To do. The expected response is the complete listing below, restated exactly, with its pictures omitted.

Provided material.
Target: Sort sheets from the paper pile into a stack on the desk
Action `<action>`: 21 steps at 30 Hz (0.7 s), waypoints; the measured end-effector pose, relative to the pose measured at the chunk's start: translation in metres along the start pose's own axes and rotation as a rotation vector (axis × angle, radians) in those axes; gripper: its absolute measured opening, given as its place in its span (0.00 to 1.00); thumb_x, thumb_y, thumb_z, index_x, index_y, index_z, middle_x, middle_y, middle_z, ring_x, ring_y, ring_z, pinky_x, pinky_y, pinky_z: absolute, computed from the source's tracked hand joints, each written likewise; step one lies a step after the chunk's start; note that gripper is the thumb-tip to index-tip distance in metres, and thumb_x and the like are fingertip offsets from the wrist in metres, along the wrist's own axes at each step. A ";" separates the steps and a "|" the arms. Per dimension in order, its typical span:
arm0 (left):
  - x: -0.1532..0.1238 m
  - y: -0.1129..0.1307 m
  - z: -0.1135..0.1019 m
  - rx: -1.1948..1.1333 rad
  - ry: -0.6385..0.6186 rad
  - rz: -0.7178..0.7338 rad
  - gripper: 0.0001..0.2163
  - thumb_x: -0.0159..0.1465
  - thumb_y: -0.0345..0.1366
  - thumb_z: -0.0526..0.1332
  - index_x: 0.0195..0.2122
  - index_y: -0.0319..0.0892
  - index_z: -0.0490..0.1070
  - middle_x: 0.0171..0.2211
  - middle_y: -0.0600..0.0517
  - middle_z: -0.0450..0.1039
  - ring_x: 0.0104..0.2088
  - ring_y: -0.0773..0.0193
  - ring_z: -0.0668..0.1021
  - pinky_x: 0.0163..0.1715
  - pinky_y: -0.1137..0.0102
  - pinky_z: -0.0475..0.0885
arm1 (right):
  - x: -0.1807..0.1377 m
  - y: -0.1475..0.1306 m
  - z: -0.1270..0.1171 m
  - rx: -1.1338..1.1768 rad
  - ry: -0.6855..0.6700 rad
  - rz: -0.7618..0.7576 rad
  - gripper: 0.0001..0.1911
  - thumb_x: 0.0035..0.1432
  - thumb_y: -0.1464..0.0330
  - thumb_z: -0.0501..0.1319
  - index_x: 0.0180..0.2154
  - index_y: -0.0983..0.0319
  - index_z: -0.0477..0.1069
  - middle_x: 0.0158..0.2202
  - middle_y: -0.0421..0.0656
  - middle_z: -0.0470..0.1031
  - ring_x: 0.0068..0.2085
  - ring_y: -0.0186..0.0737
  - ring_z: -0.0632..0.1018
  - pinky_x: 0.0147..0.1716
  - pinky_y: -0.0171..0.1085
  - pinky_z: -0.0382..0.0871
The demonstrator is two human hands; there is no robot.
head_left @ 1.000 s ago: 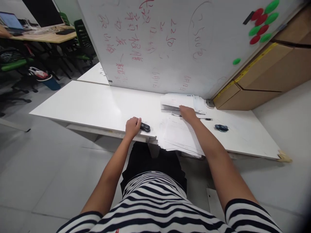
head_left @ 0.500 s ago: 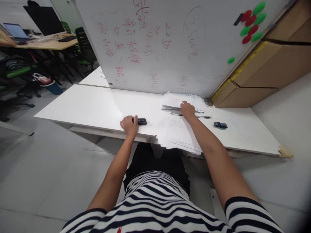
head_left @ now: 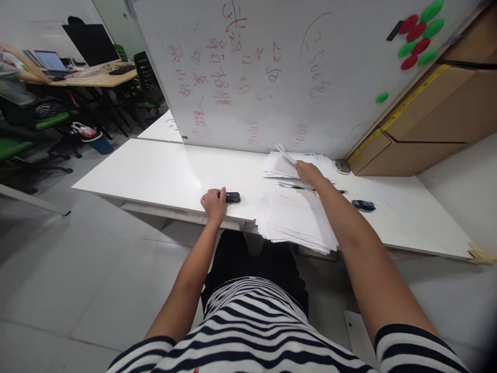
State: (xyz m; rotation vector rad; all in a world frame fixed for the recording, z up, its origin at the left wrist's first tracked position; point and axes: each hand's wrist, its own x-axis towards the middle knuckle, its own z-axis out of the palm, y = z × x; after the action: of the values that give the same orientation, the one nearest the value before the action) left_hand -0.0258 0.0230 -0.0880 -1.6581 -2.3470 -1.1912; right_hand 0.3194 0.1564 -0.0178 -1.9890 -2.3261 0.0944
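Note:
My left hand (head_left: pixel 214 203) is closed around the rear end of a black stapler (head_left: pixel 233 197), which rests on the white table. My right hand (head_left: pixel 309 173) pinches some thin paper (head_left: pixel 286 154), whose free edge rises off the back paper stack (head_left: pixel 276 167). How many sheets it has between its fingers I cannot tell. Closer to my body lies a second, spread stack of papers (head_left: pixel 293 215), partly hanging over the table's front edge. A dark pen (head_left: pixel 342 191) lies between the stacks, mostly covered by my right forearm.
A whiteboard (head_left: pixel 248 77) with red writing and magnets stands along the table's (head_left: pixel 155 166) back. Cardboard boxes (head_left: pixel 423 119) are stacked at right. On the table's right side lie a dark blue object (head_left: pixel 364 205) and a grey round item (head_left: pixel 342 166). Another person (head_left: pixel 19 77) sits far left.
My right hand has lifted the edge of some paper from the back stack. My left hand stays on the stapler. The whole view has shifted slightly.

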 end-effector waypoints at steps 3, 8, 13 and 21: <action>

Result of this task.
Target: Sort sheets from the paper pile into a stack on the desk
Action `<action>`: 21 steps at 30 Hz (0.7 s), waypoints; the measured end-effector pose, relative to the pose measured at the chunk's start: translation in metres along the start pose's own axes and rotation as a rotation vector (axis × angle, radians) in those axes; gripper: its absolute measured opening, given as its place in its span (0.00 to 1.00); thumb_x, thumb_y, thumb_z, index_x, index_y, index_z, middle_x, middle_y, middle_z, ring_x, ring_y, ring_z, pinky_x, pinky_y, pinky_z: absolute, computed from the source's tracked hand joints, each written likewise; step one lies a step after the chunk's start; note that gripper is the thumb-tip to index-tip distance in metres, and thumb_x and the like are fingertip offsets from the wrist in metres, along the wrist's own axes at each step. A ";" separates the steps and a "|" the arms. Per dimension in order, its typical span:
arm0 (left):
  - x: -0.1532..0.1238 m
  - y: -0.1129..0.1307 m
  - z: -0.1135..0.1019 m
  - rx: -1.1948..1.1333 rad
  - ry: -0.6385..0.6186 rad
  - rz: -0.7178..0.7338 rad
  - gripper: 0.0001..0.2163
  - thumb_x: -0.0159..0.1465
  - thumb_y: -0.0345..0.1366
  - thumb_z: -0.0526..0.1332
  - index_x: 0.0195..0.2122
  - index_y: -0.0319..0.0892
  - index_z: -0.0490..0.1070
  - middle_x: 0.0171..0.2211
  - middle_y: -0.0600..0.0517
  - middle_z: -0.0450..0.1039
  - ring_x: 0.0104..0.2088
  - ring_y: -0.0773..0.0193
  - ring_z: -0.0668..0.1021
  - pinky_x: 0.0163..0.1715
  - pinky_y: -0.1137..0.0102
  - pinky_z: -0.0475..0.0885
arm1 (right):
  - x: -0.1807..0.1377 m
  - y: -0.1475..0.1306 m
  - z: -0.1270..0.1171 m
  - rx: -1.1338..1.1768 rad
  - ry: -0.6855..0.6700 rad
  - rz: -0.7618..0.7576 rad
  - gripper: 0.0001..0.1911
  - thumb_x: 0.0035..0.1432
  - thumb_y: -0.1464..0.0330
  - thumb_z: -0.0501..0.1319
  - index_x: 0.0180..0.2154
  - index_y: -0.0983..0.0319
  - index_z: -0.0477..0.1069
  - middle_x: 0.0158..0.2202
  - middle_y: -0.0421..0.0656
  - middle_z: -0.0470..0.1031
  - ring_x: 0.0068..0.2085
  - ring_y: -0.0186..0.0737
  - ring_z: -0.0632..0.1018
  - pinky_x: 0.0147..0.1716
  - pinky_y: -0.0171..0.1085
  - pinky_z: -0.0382..0.0871
The demonstrator is two human hands; there is no robot.
head_left @ 1.000 s ago: 
head_left @ 0.500 s ago: 
head_left @ now: 
State: (xyz m; rotation vector rad; all in a world frame fixed for the recording, z up, its origin at the left wrist's first tracked position; point and axes: each hand's wrist, its own x-axis towards the middle knuckle, its own z-axis out of the palm, y = z × x; after the action: of the values that give the same orientation, the one nearest the value before the action) left_hand -0.0258 0.0230 -0.0880 -1.6581 -2.3470 -1.1912; right_hand 0.3194 0.1564 -0.0178 -1.9890 -2.3261 0.0944
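Note:
My left hand (head_left: pixel 214 203) is closed around the rear end of a black stapler (head_left: pixel 233 197), which rests on the white table. My right hand (head_left: pixel 309 173) pinches some thin paper (head_left: pixel 286 154), whose free edge rises off the back paper stack (head_left: pixel 276 167). How many sheets it has between its fingers I cannot tell. Closer to my body lies a second, spread stack of papers (head_left: pixel 293 215), partly hanging over the table's front edge. A dark pen (head_left: pixel 342 191) lies between the stacks, mostly covered by my right forearm.
A whiteboard (head_left: pixel 248 77) with red writing and magnets stands along the table's (head_left: pixel 155 166) back. Cardboard boxes (head_left: pixel 423 119) are stacked at right. On the table's right side lie a dark blue object (head_left: pixel 364 205) and a grey round item (head_left: pixel 342 166). Another person (head_left: pixel 19 77) sits far left.
My right hand has lifted the edge of some paper from the back stack. My left hand stays on the stapler. The whole view has shifted slightly.
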
 end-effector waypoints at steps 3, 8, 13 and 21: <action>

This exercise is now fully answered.